| En un vuelo de ida y vuelta entre Nueva York
y Londres, un Boeing 747 arroja unas 440 toneladas de dióxido
de carbono, el principal gas invernadero. Es más o menos
lo mismo que lo que emiten 80 camionetas 4x4 en todo un año
de manejo intenso. Pero si uno no quiere nadar de Nueva York
a Londres o ir corriendo a Los Angeles, ¿qué puede
hacer?
Preocupada por evitar la bancarrota, la industria
aeronaútica no ofrece consejos sobre cómo limitar
el daño ambiental. Sin embargo, algunas organizaciones
norteamericanas, como Better World Club y American Forests,
tomaron algunas medidas para mitigar el impacto colectivo
del dióxido de carbono. A cambio de una contribución,
están dispuestas a plantar árboles en Siberia
o Texas, entregar bombitas de bajo consumo en Jamaica o tomar
otras medidas de conservación destinadas a compensar
el daño de cada vuelo comercial.
Future Forests, una organización con
sede en Londres, le permite a un viajero compensar esas emisiones
plantando dos árboles o instalando dos bombitas de
bajo consumo en un país subdesarrollado por cada viaje
Nueva YorkLondres. Claro que no sale nada barato: cada
árbol o cada lamparita cuesta 12 dólares, no
deducibles de impuestos. Su sitio web (www.futureforests.com)
ofrece un gran caudal de información sobre el impacto
ambiental del estilo de vida y de los viajes, y sobre las
medidas que se pueden tomar para suavizar ese impacto. También
ofrece una importante base de datos con miles de aeropuertos
en todo el mundo. Future Forests ofrece un menú de
un árbol o lamparita por cada viaje corto, dos árboles
o lamparitas por cada viaje de media distancia y cinco por
cada odisea de larga distancia.
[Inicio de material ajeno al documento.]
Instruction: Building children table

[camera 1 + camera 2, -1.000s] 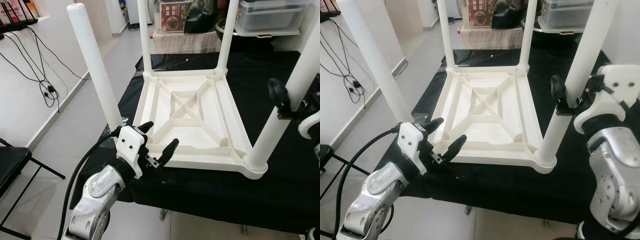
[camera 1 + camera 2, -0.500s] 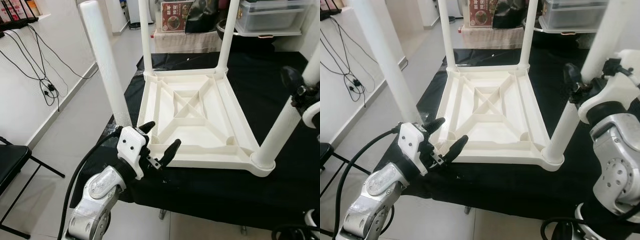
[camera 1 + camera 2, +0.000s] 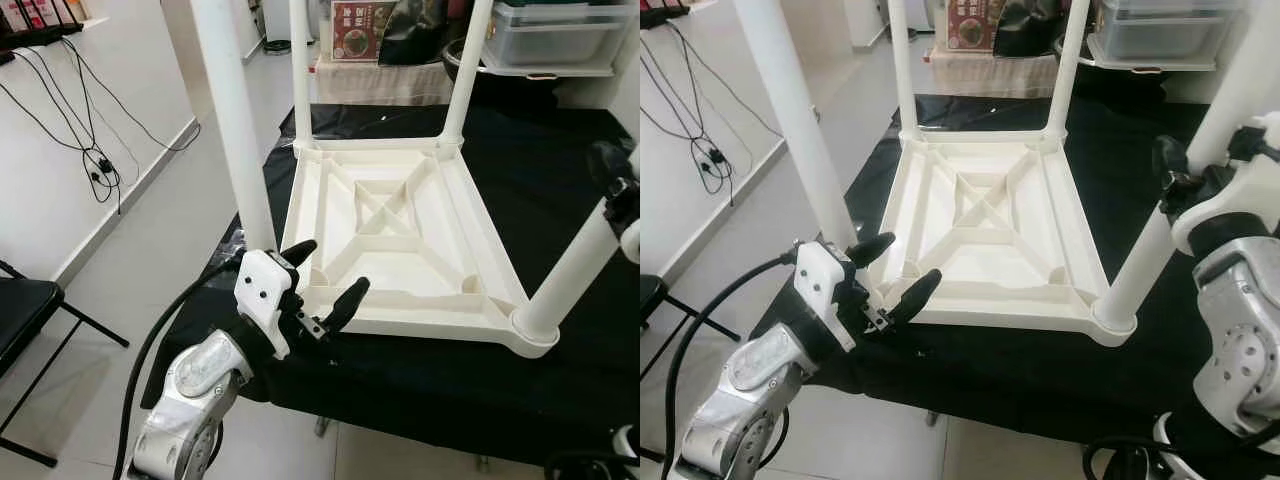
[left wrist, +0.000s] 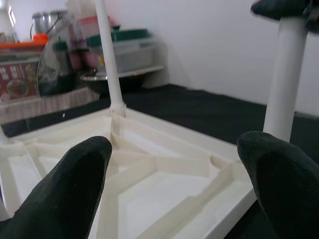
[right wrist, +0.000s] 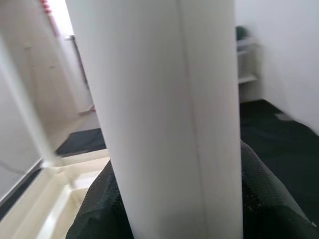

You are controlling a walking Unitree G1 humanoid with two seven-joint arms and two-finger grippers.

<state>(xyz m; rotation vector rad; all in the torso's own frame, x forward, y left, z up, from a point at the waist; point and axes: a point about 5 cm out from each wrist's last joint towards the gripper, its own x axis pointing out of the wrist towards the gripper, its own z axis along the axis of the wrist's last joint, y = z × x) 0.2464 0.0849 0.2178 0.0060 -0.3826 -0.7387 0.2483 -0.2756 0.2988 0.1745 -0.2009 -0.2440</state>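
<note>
White plastic top: the children's table (image 3: pixel 400 240) lies upside down on the black-covered desk (image 3: pixel 560 190), ribbed underside up, all four legs pointing at the ceiling.
Legs: two far legs (image 3: pixel 300 70) stand in the back corners; the near left leg (image 3: pixel 235 130) rises just behind the left arm; the near right leg (image 3: pixel 1185 200) sits in its corner socket, leaning slightly outward.
Right gripper (image 3: pixel 1185 180): jaws pinch the near right leg partway up, and in the right wrist view the white tube runs between the black pads.
Left gripper (image 3: pixel 325 285): jaws spread wide, holding nothing, hovering just at the near rim of the top by the left corner.
Step in hand: looks like seating that last leg, with the right arm steadying it.
Next move: I'd say press the leg straight down until it stands true like the others, while the left jaws brace the rim so the top can't slide.
Around: grey floor, a black folding chair (image 3: pixel 25 320) at left, cables (image 3: pixel 95 150) on the wall, storage boxes (image 3: pixel 550 30) beyond the desk.
</note>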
A cambio, le regala a cada
contribuyente una etiqueta de cuero para el equipaje.
No es la única alternativa. En The
Better World Club (www.betterworldclub.com),
las donaciones sugeridas de 11 dólares por cada viaje
de cabotaje y 22 dólares por cada vuelo internacional
serán invertidas en nuevos sistemas de calefacción
de bajo consumo de energía para las escuelas. American
Forests, una organización sin fines de lucro de Washington
con una trayectoria centenaria, ofrece la opción más
económica: planta un árbol por cada dólar
donado. La donación mínima que se puede hacer
es de 15 dólares. En su sitio web (www.americanforests.org),
uno puede calcular el dióxido de carbono que produce
en otras actividades como conducir el auto o cortar el pasto.
Hasta el momento, la cantidad de norteamericanos
que pagan para compensar el daño que causan sus viajes
en avión es ínfima. The Better World Club dice
que maneja entre 1.500 y 2.000 pedidos por año. American
Forests, más de 25.000 donaciones. Future Forests dice
que la mayoría de las 40.000 personas que pagaron para
tomar medidas beneficiosas para el medio ambiente desde que
fue fundada en 1997 son europeas. En países como Holanda,
Gran Bretaña y Alemania, la práctica es mucho
más común. Y no se limita a la aviación.
Avis Europe, por ejemplo, le ofrece a los clientes que alquilan
un auto online la oportunidad de pagar un honorario adicional
para que se planten árboles.
Hay motivos para preocuparse. Las emisiones
de dióxido de carbono causadas por la aviación
civil se duplicarán entre 1999 y 2015, a 900 toneladas
por año. Puede pasar mucho tiempo antes que las aerolíneas
tomen algún tipo de medidas. Estamos concentrados
en la supervivencia financiera, dijo Tim Doke, vocero
de American Airlines. No tenemos tiempo para ocuparnos
de las emisiones de dióxido de carbono.